Qualities or Attributes of Kapha Dosha
- Soft or hard (Think of mud—it can be sticky or soft and slimy or hard.)
- Steady or static
- Gross (as opposed to subtle)
Characteristics of Kapha Dosha
When kapha within us is in balance, according to our constitution, or prakruti, we feel a sense of support in bodily function. The dense, stable, conserving qualities of kapha support our body heat and protect our organs. There is a firm quality to our joints, which are well-lubricated and support the bones, and there is internal support from mucous membranes and GI lining, as well as the myelin sheath for proper brain function.
Ayurveda says that contentment is one of the benefits that balanced kapha brings to our lives.
Kapha’s ability to love and forgive supports relationships with compassion and patience.
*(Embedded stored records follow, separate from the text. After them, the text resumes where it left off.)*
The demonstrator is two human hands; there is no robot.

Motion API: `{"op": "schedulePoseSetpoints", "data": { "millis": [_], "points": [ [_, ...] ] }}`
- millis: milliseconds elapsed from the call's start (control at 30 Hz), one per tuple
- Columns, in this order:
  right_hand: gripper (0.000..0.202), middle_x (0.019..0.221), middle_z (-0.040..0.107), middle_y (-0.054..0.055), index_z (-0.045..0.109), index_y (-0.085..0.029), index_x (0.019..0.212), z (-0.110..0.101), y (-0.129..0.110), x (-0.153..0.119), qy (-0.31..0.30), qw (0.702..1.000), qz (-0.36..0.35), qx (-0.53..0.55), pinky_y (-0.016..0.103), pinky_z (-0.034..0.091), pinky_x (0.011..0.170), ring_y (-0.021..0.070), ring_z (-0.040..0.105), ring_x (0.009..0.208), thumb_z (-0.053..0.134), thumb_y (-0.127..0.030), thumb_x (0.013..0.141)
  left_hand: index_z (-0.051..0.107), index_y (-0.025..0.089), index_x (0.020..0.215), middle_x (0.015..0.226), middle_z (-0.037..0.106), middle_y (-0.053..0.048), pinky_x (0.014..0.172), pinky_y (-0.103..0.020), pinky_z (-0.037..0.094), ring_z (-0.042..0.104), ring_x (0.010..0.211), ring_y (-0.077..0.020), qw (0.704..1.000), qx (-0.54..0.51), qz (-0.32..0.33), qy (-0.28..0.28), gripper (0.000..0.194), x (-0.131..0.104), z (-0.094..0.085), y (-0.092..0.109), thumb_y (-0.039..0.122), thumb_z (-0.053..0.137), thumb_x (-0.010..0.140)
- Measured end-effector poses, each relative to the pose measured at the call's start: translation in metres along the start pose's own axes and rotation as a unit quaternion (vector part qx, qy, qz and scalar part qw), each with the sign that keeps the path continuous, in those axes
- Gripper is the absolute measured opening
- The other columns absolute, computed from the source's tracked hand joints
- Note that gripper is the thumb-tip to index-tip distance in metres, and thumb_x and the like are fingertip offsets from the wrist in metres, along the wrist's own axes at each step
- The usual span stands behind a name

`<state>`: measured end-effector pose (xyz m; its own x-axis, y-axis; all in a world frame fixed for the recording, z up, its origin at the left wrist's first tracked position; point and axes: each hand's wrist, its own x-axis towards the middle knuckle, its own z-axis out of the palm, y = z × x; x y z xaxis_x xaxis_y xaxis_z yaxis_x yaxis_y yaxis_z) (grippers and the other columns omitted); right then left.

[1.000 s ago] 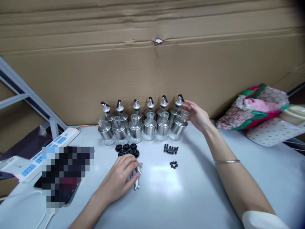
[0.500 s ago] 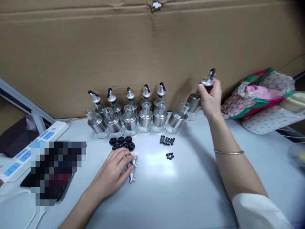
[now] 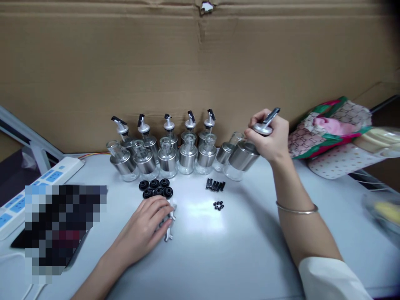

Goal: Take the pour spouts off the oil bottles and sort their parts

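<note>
My right hand [image 3: 271, 135] is wrapped round the neck of a glass oil bottle [image 3: 241, 156] with a steel band and a silver pourer [image 3: 263, 128] on top. This bottle leans slightly and covers part of an open bottle [image 3: 225, 153] behind it. My left hand [image 3: 142, 227] lies with fingers stretched over silver spout parts [image 3: 169, 232], hiding most of them. Just beyond its fingertips are several black ribbed stoppers [image 3: 154, 185]. Several short black tubes [image 3: 215, 184] and small black rings [image 3: 218, 205] lie between the hands.
Several open bottles [image 3: 167, 160] form a front row; bottles with pourers [image 3: 150, 143] stand behind, against a cardboard wall [image 3: 156, 62]. At left are a power strip [image 3: 46, 179] and a dark blurred-out flat object [image 3: 62, 225]. A patterned bag [image 3: 303, 137] sits at right.
My right hand has brought the bottle down and nearer, from behind the open bottle to in front of it. My left hand stays over the silver parts.
</note>
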<state>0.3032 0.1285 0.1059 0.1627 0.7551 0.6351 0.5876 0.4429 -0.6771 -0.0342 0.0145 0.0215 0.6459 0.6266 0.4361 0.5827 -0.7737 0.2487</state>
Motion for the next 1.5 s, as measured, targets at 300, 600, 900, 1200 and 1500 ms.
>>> {"op": "schedulePoseSetpoints", "data": {
  "millis": [300,600,900,1200,1500],
  "points": [
    [0.016,0.071,0.052,0.001,0.044,-0.024,0.072,0.026,0.018,-0.003,-0.002,0.990,-0.087,-0.108,0.037,0.045,0.071,0.0198,0.051,0.069,0.056,-0.034,0.071,0.061,0.019,0.109,0.105,0.069,-0.008,0.088,-0.032,0.053,0.062,0.103,-0.0217,1.000,-0.005,0.001,0.018,0.019,0.000,-0.001,0.001,0.023,0.051,0.093],
    [0.023,0.113,0.047,0.010,0.053,-0.023,0.083,0.043,0.044,-0.003,-0.011,0.988,-0.083,-0.132,0.048,0.038,0.099,0.0300,0.046,0.110,0.060,-0.044,0.077,0.060,0.024,0.114,0.110,0.068,-0.007,0.092,-0.032,0.052,0.060,0.108,-0.0218,1.000,-0.018,-0.020,0.006,0.022,-0.006,0.006,-0.004,0.028,0.050,0.094],
    [0.043,0.104,0.048,0.012,0.048,-0.021,0.097,0.041,0.061,-0.002,0.027,0.991,-0.049,-0.122,0.052,0.040,0.093,0.0304,0.047,0.100,0.061,-0.055,0.075,0.060,0.023,0.113,0.108,0.067,-0.007,0.090,-0.032,0.053,0.061,0.106,-0.0218,0.999,-0.023,-0.026,-0.014,0.021,-0.004,0.006,-0.004,0.028,0.050,0.095],
    [0.029,0.077,0.046,0.001,0.044,-0.023,0.081,0.049,0.050,-0.015,0.098,0.991,-0.054,-0.080,0.038,0.044,0.073,0.0203,0.048,0.071,0.053,-0.051,0.081,0.056,0.021,0.114,0.109,0.065,-0.007,0.093,-0.033,0.049,0.057,0.109,-0.0212,1.000,-0.025,-0.017,-0.003,0.021,-0.002,0.002,-0.001,0.021,0.051,0.094],
    [0.035,0.065,0.052,-0.001,0.047,-0.023,0.073,0.012,-0.013,-0.004,0.170,0.981,-0.079,0.043,0.029,0.041,0.054,0.0135,0.052,0.052,0.041,-0.049,0.095,0.046,0.023,0.127,0.117,0.059,-0.007,0.103,-0.032,0.041,0.050,0.118,-0.0194,0.989,-0.111,-0.045,0.083,0.039,-0.007,0.003,0.008,0.010,0.052,0.090]
  ]
}}
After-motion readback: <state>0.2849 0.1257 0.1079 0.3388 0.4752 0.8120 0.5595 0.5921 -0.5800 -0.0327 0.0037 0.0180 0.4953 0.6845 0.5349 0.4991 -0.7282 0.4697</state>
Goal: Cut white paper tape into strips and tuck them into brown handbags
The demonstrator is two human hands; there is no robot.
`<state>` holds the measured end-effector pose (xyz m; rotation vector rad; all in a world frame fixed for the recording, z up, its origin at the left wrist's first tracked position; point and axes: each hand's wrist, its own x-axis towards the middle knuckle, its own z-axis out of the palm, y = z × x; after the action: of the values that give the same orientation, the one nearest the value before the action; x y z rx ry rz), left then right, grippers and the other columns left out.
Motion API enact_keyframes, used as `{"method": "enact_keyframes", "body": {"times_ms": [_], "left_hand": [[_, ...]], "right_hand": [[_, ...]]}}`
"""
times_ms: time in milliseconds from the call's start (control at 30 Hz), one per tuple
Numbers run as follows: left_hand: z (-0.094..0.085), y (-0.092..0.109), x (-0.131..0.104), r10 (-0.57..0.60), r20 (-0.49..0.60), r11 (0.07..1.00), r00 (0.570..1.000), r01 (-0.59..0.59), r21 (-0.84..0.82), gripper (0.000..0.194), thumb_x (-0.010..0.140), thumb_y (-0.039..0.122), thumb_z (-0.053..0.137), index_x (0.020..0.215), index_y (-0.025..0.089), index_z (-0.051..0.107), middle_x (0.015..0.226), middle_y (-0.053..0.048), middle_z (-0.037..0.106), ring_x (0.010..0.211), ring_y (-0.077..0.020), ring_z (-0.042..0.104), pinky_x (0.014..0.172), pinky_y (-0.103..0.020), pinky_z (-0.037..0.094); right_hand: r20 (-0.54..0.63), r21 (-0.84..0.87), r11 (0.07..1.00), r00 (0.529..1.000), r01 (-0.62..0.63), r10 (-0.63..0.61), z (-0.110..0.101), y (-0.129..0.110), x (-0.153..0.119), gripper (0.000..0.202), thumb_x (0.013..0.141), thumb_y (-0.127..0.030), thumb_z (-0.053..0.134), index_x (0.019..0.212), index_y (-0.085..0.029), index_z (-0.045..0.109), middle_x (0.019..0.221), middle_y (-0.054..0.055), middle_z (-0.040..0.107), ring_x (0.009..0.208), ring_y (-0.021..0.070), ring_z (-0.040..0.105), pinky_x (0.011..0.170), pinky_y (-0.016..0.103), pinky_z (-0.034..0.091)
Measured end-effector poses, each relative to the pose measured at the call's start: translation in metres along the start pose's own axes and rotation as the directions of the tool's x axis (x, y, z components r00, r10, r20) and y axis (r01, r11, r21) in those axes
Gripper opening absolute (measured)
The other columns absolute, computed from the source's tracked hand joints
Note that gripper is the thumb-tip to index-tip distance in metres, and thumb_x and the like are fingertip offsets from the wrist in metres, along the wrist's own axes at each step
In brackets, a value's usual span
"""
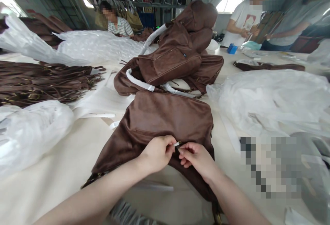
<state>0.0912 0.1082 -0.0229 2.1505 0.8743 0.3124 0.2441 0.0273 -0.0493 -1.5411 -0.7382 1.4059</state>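
A brown leather bag (pixel 172 115) lies flat in front of me, with a zipped slit across its upper face. Over its lower middle, my left hand (pixel 158 152) is closed in a pinch on a small white strip (pixel 176 144) by the zipper's end. Close beside it, the fingers of my right hand (pixel 197 158) are pinched together at a small dark piece that looks like the zipper pull. The fingertips of both hands nearly meet, and they partly hide these small parts. Metal fittings show at the bag's lower corners.
Behind the bag rises a pile of similar brown bags (pixel 177 49) with white-wrapped handles. Brown straps (pixel 38 82) are heaped at the left. Clear plastic wrapping (pixel 278 98) lies on both sides. A blue object (pixel 232 48) stands farther back, near several people across the table.
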Motion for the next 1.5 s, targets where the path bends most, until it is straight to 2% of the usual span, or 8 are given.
{"method": "enact_keyframes", "body": {"times_ms": [100, 200, 400, 600, 967, 1067, 1167, 1500], "left_hand": [[0.001, 0.001, 0.001, -0.093, 0.116, 0.902, 0.989, 0.133, -0.411, 0.014, 0.084, 0.014, 0.049, 0.086, 0.014, 0.063, 0.078, -0.004, 0.07, 0.076, -0.0149, 0.067, 0.075, -0.026, 0.051], [0.007, 0.001, -0.002, -0.114, 0.054, 0.846, 0.992, 0.126, -0.518, 0.013, 0.083, 0.017, 0.052, 0.087, 0.014, 0.064, 0.075, -0.002, 0.07, 0.075, -0.0147, 0.067, 0.076, -0.026, 0.052], [0.011, 0.004, -0.007, -0.06, -0.076, 0.915, 0.995, 0.025, -0.402, 0.015, 0.083, 0.016, 0.049, 0.085, 0.015, 0.064, 0.075, -0.002, 0.069, 0.073, -0.0145, 0.066, 0.072, -0.025, 0.051], [0.013, 0.008, -0.009, 0.014, -0.191, 0.98, 0.981, -0.052, -0.194, 0.019, 0.084, 0.013, 0.046, 0.09, 0.017, 0.063, 0.076, -0.002, 0.069, 0.072, -0.0144, 0.065, 0.072, -0.025, 0.05], [0.015, 0.011, -0.018, 0.109, -0.321, 0.989, 0.941, -0.071, 0.13, 0.03, 0.087, 0.016, 0.045, 0.117, 0.018, 0.05, 0.083, -0.003, 0.071, 0.073, -0.0183, 0.067, 0.066, -0.027, 0.047], [0.01, 0.009, -0.015, 0.037, -0.296, 0.981, 0.954, 0.021, 0.193, 0.011, 0.09, 0.025, 0.048, 0.092, 0.019, 0.057, 0.067, -0.001, 0.066, 0.058, -0.016, 0.062, 0.055, -0.026, 0.039], [0.006, 0.01, -0.013, 0.035, -0.203, 0.961, 0.978, 0.023, 0.276, 0.035, 0.093, 0.032, 0.045, 0.061, 0.02, 0.052, 0.056, 0.0, 0.06, 0.051, -0.0133, 0.055, 0.052, -0.025, 0.034], [0.004, 0.018, -0.015, 0.088, -0.293, 0.993, 0.952, -0.06, 0.103, 0.02, 0.09, 0.025, 0.051, 0.081, 0.021, 0.069, 0.075, -0.002, 0.068, 0.066, -0.0147, 0.06, 0.063, -0.023, 0.046]], "right_hand": [[0.01, 0.003, 1.0, 1.0, 0.016, -0.016, 0.002, 0.0, 0.0, 0.018, 0.073, -0.031, 0.072, 0.077, -0.014, 0.067, 0.067, 0.001, 0.069, 0.05, 0.0085, 0.061, 0.044, 0.018, 0.048], [-0.014, 0.013, 0.999, 0.999, 0.039, -0.039, 0.008, -0.001, 0.004, 0.015, 0.074, -0.029, 0.07, 0.074, -0.014, 0.067, 0.067, 0.002, 0.07, 0.047, 0.0077, 0.059, 0.041, 0.017, 0.046], [-0.054, 0.034, 0.997, 0.996, 0.073, -0.071, 0.015, -0.001, 0.008, 0.015, 0.072, -0.029, 0.071, 0.068, -0.015, 0.067, 0.061, 0.0, 0.068, 0.039, 0.0083, 0.056, 0.035, 0.018, 0.041], [-0.106, 0.164, 0.981, 0.991, 0.104, -0.087, 0.016, 0.0, 0.011, 0.019, 0.065, -0.022, 0.072, 0.053, -0.016, 0.059, 0.037, -0.008, 0.045, 0.029, 0.0028, 0.031, 0.032, 0.019, 0.013], [0.103, 0.609, 0.793, 0.993, -0.017, -0.058, 0.016, -0.004, -0.003, 0.029, 0.064, -0.035, 0.078, 0.074, -0.015, 0.059, 0.055, -0.009, 0.044, 0.039, 0.0008, 0.025, 0.037, 0.019, 0.006], [0.119, 0.635, 0.772, 0.991, -0.032, -0.057, 0.016, -0.001, -0.002, 0.031, 0.064, -0.035, 0.081, 0.072, -0.015, 0.059, 0.055, -0.009, 0.045, 0.039, 0.0007, 0.026, 0.036, 0.019, 0.008], [0.11, 0.627, 0.778, 0.993, -0.027, -0.054, 0.016, -0.001, -0.001, 0.034, 0.063, -0.036, 0.082, 0.069, -0.015, 0.057, 0.053, -0.009, 0.046, 0.037, 0.0006, 0.027, 0.036, 0.019, 0.01], [0.13, 0.627, 0.779, 0.988, -0.019, -0.08, 0.016, 0.0, -0.001, 0.035, 0.062, -0.036, 0.085, 0.07, -0.015, 0.059, 0.051, -0.008, 0.048, 0.035, 0.0007, 0.029, 0.035, 0.019, 0.01]]}}
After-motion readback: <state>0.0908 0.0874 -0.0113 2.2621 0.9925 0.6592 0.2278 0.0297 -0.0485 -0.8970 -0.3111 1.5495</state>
Actions of Kapha Dosha in the Body and Mind
- Fat regulation
- Strength and stamina
- Stability in body and mind
- Support for bodily functions
- Nourishment of the the liquid body tissues; plasma
- Anabolic changes
- Lubrication; mucous
- Nourishment in general
- Repair and regeneration
- Quality of saliva (ability to perceive taste)
- Sense of smell
Characteristics of Kapha Dominance in Appearance
- Large eyes; especially the white (sclera) of the eye
- Eye color is dark and rich in tone; chocolate brown, deep blue
- Abundance of body hair and/or low hairline
- Lush, thick, sometimes curly quality to hair
- Round features
- Smooth, dense skin (oily)
- Solid frame; may be stocky or large and strong
- Deep-set joints
- Pale tongue
- Large, well-formed teeth
Examples of Kapha Dosha in Excess or in an Imbalanced State
- Slow or dull digestion
- Stagnation; inertia
- Excess saliva
- Excess mucous
- Attachment issues
- Clammy skin
- Wet cough
- Skin tags
- Edema (water retention)
- Excessive napping; difficulty waking
- Foggy mind
- Lack of appetite
- Difficulty breathing
- Feeling heavy or sleepy after eating
- Difficulty initiating (slow starter)
Dietary Tips to Support Kapha Balance
Foods that are great for balancing of kapha in general are pungent, bitter, and astringent in taste. Ayurveda considers these tastes to be the medicine for warming, drying, and stimulating digestion for kapha. Generally, all six tastes (sweet, sour, salty, bitter, pungent, and astringent) are recommended for healthy digestion!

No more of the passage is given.